- [What to produce]:
In the entries below, find the line with "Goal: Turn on" and the line with "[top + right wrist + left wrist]", then retype both and everything between them exactly. Do not copy the pictures.

------ Data in this exercise ------

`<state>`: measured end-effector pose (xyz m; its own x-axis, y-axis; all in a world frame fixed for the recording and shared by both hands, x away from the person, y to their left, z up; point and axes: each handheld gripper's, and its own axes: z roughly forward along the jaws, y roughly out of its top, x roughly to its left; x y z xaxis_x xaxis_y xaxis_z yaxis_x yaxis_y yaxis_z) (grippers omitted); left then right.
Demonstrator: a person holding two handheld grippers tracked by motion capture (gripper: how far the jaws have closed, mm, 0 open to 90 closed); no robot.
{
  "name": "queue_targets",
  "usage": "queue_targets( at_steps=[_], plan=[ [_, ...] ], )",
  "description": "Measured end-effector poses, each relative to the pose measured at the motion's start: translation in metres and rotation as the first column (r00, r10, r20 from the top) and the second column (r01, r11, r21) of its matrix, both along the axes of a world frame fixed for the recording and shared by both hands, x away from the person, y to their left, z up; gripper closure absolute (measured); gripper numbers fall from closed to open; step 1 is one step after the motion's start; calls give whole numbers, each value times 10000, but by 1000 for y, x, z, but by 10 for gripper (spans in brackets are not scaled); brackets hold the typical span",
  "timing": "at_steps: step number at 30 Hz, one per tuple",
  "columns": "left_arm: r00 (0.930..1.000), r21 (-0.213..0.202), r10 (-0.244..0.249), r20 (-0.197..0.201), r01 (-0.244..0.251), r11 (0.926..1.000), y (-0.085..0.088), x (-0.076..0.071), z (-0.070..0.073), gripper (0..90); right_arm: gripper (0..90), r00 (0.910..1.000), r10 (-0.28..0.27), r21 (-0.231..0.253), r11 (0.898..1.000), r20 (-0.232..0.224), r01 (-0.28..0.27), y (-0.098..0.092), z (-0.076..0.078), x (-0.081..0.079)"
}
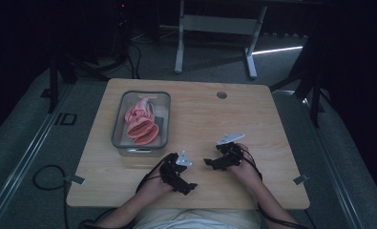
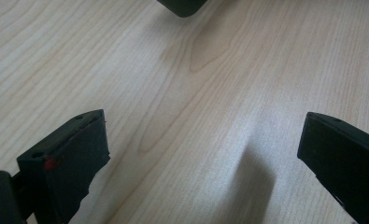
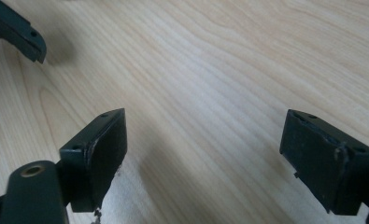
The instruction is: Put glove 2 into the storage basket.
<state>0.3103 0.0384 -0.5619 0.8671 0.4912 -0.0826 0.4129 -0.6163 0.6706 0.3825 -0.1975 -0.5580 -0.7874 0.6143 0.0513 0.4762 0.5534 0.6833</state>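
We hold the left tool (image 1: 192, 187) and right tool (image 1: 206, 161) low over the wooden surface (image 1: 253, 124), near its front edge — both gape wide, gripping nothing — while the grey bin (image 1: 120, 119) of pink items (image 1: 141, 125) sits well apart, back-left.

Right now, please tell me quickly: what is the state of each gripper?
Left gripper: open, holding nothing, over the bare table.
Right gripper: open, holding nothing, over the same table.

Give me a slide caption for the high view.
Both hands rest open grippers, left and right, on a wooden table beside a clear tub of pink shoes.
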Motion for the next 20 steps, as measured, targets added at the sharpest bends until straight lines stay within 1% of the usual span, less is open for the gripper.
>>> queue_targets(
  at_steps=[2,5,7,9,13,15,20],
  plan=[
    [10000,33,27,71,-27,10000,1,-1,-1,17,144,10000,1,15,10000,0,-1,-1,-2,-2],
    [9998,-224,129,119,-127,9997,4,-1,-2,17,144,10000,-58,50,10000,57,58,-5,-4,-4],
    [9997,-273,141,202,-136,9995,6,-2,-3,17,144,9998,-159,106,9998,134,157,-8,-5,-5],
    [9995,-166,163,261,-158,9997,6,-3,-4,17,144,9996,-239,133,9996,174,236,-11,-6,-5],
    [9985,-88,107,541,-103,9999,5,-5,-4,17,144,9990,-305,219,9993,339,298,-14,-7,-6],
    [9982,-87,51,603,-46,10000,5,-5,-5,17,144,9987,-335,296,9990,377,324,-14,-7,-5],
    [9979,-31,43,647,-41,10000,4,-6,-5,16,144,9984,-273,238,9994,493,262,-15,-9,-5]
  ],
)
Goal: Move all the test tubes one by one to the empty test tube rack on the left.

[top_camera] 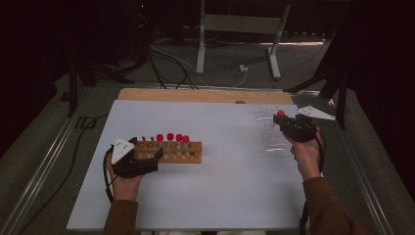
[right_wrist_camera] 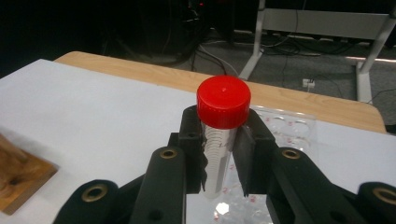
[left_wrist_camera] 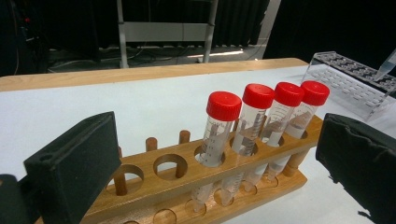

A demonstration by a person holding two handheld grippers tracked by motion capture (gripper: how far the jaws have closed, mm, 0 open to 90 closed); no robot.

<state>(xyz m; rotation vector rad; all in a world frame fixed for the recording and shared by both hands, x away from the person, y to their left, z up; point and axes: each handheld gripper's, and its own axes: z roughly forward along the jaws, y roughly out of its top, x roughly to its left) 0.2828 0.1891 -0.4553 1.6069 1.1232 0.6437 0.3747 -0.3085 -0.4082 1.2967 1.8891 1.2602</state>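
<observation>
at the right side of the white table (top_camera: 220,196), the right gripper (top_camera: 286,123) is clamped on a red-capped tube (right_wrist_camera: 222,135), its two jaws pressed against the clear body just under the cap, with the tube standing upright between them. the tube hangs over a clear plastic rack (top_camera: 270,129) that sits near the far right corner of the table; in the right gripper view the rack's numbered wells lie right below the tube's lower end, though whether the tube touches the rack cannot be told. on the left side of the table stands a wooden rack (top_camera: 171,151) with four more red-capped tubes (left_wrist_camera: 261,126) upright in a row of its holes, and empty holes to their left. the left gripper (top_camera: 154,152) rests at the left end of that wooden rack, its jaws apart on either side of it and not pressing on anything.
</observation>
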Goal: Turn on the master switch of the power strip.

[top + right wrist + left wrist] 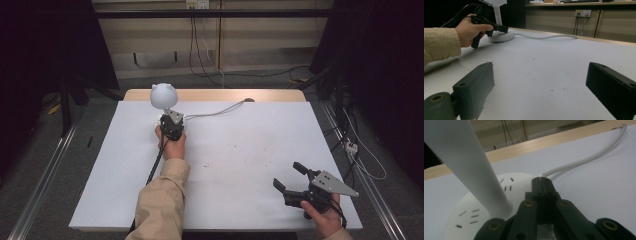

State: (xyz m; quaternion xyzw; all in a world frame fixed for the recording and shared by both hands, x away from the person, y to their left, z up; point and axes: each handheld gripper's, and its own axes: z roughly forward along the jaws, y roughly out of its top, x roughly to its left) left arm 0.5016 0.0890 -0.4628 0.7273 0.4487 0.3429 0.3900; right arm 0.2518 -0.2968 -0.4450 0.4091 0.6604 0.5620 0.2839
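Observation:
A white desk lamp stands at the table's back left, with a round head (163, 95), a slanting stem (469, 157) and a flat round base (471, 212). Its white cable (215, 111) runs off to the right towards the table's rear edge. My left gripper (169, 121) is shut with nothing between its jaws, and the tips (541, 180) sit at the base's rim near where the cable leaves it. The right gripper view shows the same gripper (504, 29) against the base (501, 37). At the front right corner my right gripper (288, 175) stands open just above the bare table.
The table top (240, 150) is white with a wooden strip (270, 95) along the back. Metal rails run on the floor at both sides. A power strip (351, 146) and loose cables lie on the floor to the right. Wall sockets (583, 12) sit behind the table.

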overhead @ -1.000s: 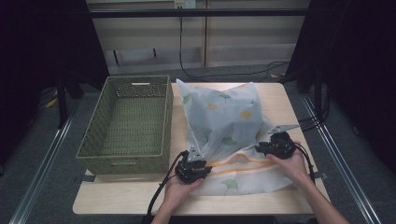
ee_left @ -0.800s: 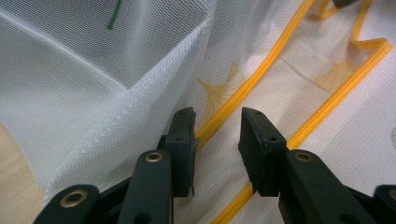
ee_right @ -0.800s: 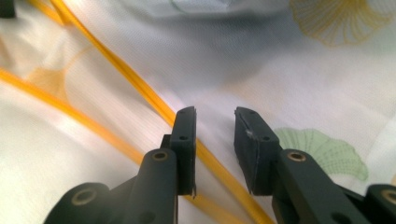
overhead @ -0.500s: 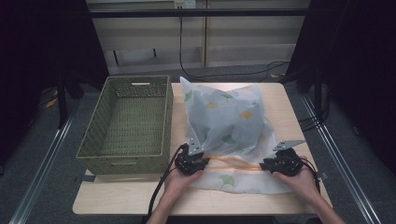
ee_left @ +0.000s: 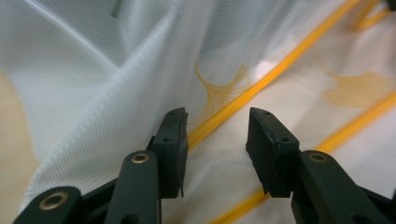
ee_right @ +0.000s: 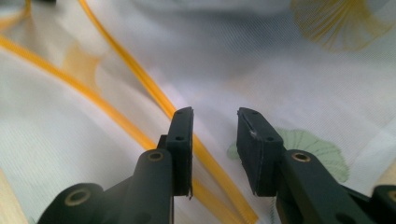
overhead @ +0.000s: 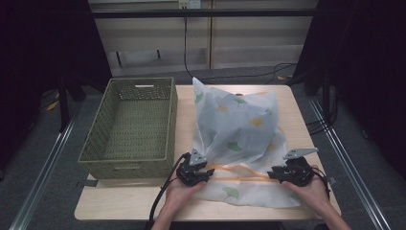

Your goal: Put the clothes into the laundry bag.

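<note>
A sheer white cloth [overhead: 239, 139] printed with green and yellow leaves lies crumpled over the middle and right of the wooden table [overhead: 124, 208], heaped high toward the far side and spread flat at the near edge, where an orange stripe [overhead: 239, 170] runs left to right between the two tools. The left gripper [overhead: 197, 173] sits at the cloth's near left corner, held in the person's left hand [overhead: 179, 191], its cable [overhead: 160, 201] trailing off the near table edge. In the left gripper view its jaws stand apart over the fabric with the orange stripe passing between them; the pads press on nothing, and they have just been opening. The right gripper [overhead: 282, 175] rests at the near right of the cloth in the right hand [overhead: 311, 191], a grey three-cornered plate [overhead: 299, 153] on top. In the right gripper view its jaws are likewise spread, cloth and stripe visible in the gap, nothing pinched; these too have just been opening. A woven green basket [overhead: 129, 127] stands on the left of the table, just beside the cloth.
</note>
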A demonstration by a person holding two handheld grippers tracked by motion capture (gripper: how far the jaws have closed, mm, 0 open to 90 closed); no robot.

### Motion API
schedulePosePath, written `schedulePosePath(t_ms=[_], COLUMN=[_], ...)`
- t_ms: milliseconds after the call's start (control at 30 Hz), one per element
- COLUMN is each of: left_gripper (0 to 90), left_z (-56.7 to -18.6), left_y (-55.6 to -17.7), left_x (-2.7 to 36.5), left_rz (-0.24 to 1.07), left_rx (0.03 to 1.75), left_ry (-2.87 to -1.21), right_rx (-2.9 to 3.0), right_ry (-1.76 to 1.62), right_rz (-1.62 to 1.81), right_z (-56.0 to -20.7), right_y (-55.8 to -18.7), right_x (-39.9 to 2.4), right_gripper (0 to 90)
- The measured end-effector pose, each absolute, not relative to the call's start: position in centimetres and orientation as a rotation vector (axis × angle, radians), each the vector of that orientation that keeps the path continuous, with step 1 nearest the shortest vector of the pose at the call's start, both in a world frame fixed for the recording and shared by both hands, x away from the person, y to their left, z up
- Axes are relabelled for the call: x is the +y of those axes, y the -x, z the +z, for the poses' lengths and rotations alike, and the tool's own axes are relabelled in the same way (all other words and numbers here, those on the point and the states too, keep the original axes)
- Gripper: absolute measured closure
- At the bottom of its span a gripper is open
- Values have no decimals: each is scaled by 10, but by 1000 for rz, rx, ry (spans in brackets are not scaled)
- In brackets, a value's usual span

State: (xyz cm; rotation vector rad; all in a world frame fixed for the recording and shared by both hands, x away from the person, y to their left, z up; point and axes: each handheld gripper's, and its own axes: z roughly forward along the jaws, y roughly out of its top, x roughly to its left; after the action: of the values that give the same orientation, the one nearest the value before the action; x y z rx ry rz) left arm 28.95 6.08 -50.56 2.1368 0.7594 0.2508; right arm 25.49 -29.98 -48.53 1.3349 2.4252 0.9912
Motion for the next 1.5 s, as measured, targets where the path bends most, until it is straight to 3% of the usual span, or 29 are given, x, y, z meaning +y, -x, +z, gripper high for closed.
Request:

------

- [Solution]:
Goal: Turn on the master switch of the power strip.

[top + right wrist + left wrist] 

No further response is needed.